My tailfin is aquamarine again, my hair falls in blonde around my shoulders. I stare into the now murky water, head throbbing. Vex is slumped against the opposite wall, holding up his arm to the light.
 

He’s examining the white flesh of his limb, which is now mapped with dark veins of black magic. I examine my own skin, nothing but pale white flesh and aquamarine scales, shimmering madly.
 

I look between my own form and Vex… his eyes have turned dark… almost like he’s taken on my own darkness along with his own. Wait a minute…

“You… you took my darkness!” I exclaim, not sure whether to be relieved or angry.

“Wait… what?” Vex rises slightly, looking at me from across the length of the corridor. He looks just as confused as I am and his voice sounds husky, like he needs to cough. I move back from him slightly, scared as to what such an influx of power will do.

“How did you do that?” I ask him, my eyebrows raised. He shrugs, shoulder rising with an angry suddenness.

“How the bloody hell should I know! You’re the one with the bloody ‘kiss me, kiss me’ eyes!” He flutters his stumpy fingers around his eyes, batting his eyelids.
 

It would be comical if he weren’t so terrifying. His face is covered in black veins and his eyes are completely black too, rage filled. He looks like Titus from here, just with tentacles.
 

It’s with this recognition that I remember staring at my reflection in the shattered mirror of the hotel room. I know that’s exactly what I had looked like.

“You kissed me!” I exclaim, disgusted at his insinuation that I had been the one to initiate.

“Don’t give me that bollocks!” He sweeps a hand around himself, as though he’s pushing my retaliation away.

“What bollocks? There’s no bollocks here! You came back to rescue me, remember? You’re the one who started all this! You should have just let me rot!”
 

“Well…maybe I should have! Don’t worry, Love, I’ll be letting you next time! You’re a bloody lousy kisser anyway!” His argument is weakening as the hysterical nature of what’s going on seems to infect his thought process. I’m slowly lulling him back from the edge with banter. I continue.
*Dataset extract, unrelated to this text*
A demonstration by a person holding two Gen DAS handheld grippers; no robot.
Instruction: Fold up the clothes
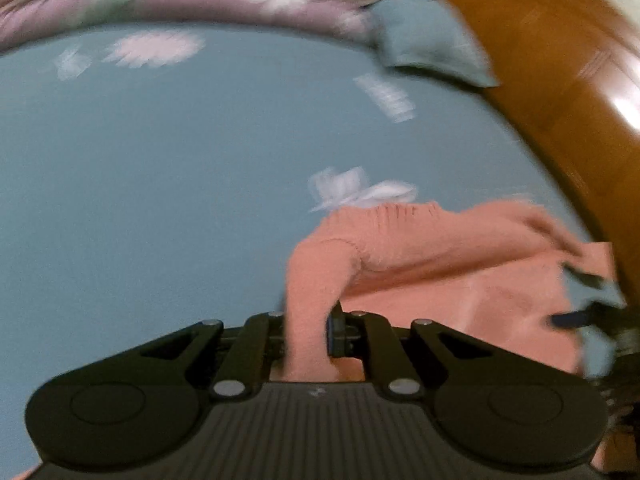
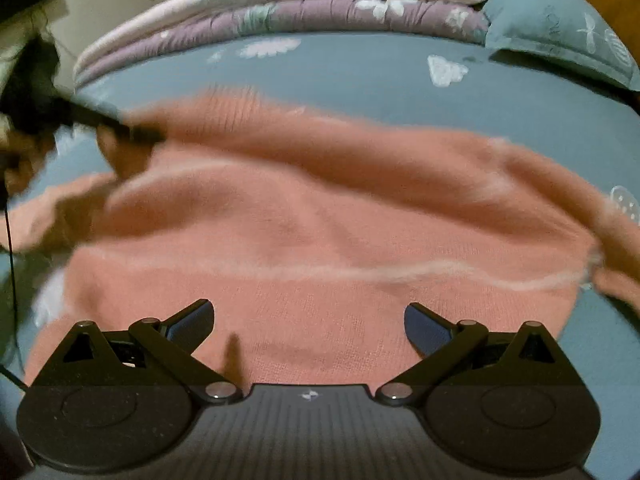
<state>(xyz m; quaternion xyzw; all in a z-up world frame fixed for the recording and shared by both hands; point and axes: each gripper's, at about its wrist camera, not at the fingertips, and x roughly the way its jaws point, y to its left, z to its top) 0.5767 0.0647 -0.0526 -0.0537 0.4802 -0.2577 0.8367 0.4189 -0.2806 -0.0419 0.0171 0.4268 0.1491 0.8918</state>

“Me?! At least I don’t taste like an ash tray!” I spit, pretending to expel his taste from my mouth.

“Better than the taste of Nancy boy…” he quips. This comment suddenly reminds me of why I was trying to escape in the first place.

“Orion! The city! We have to go, stop them from leaving!”

“Bit late for that, Love. They’re gone,” Vex looks at me, his eyes slowly returning to their usual lilac. His skin is still mapped with veins, but he is beginning to look more like himself again.

“What do you mean?” I ask him, immediately rising off the floor and straightening my spine, tense.

“I mean they’re on their way, Love. The revolution has already begun.”
 

ORION

“Saturnus!!” I am hammering on the door with my fist, Starlet at my back. The door doesn’t open. “Back up,” I order Starlet. She does with one quick movement of her tailfin as I expel a blast of air from my palms, knocking the door back, swinging on its hinges.
 

I enter quickly, looking up at the high tower where Saturnus keeps his extensive collection of books stacked tightly into the curving shelves of the cylindrical tallness of the study. He’s there.